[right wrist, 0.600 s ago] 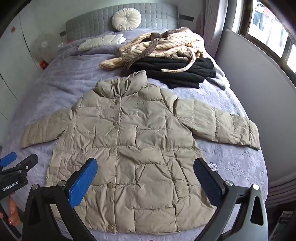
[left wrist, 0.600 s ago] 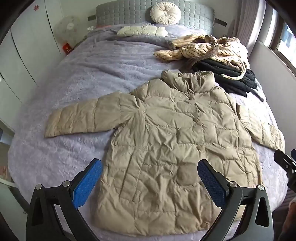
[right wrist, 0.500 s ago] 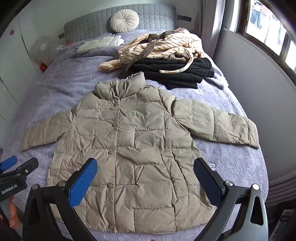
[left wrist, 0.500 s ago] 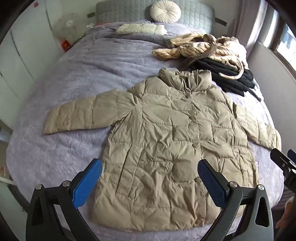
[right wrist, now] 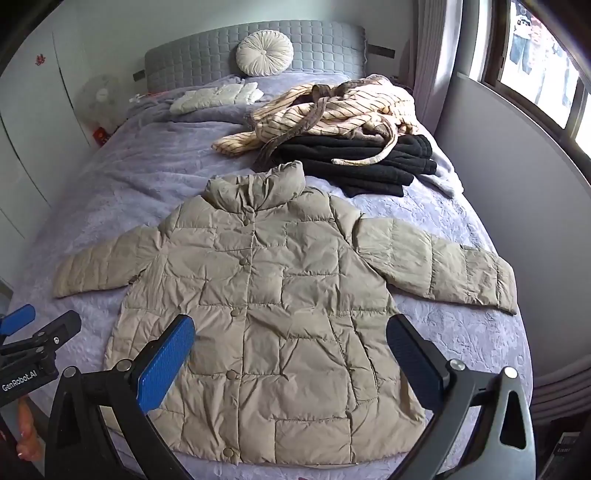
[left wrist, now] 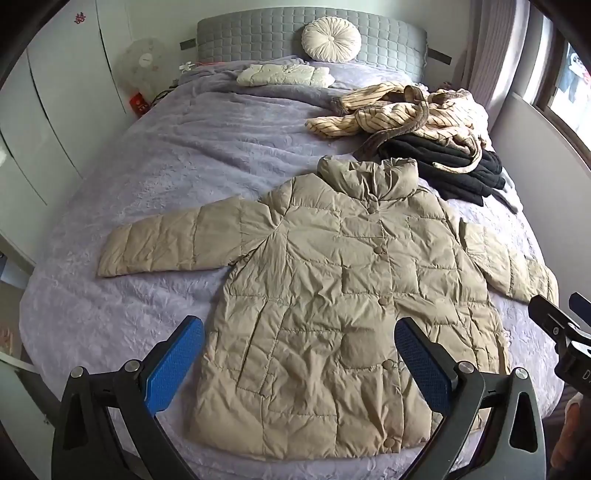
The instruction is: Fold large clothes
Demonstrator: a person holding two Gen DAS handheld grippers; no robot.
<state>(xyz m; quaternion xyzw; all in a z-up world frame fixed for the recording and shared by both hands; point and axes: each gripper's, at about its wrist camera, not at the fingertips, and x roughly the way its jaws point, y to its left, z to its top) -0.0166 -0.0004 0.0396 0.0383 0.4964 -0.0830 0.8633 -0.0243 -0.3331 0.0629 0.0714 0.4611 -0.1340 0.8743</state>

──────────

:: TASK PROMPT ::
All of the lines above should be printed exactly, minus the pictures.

:: ANSWER TO THIS TASK ::
[right wrist, 0.600 s ago] 
[left wrist, 0.600 s ago] 
[right wrist, 0.500 s ago] 
[left wrist, 0.500 s ago] 
[right wrist, now] 
[left wrist, now] 
The instruction is: Fold large clothes
Demonstrator: a person holding two Gen DAS handheld grippers; no robot.
<state>(xyz m; quaternion xyzw; all in a z-up world frame fixed for the recording and shared by both hands; point and axes: each gripper's, at about its wrist camera, not at the fingertips, and x roughly the way its jaws point, y to its left, z to its top) -0.0166 -0.0004 0.0396 0.0383 0.4964 -0.0830 0.8633 -0.0243 -0.3331 0.0629 0.0714 0.4611 -0.1340 0.8743</state>

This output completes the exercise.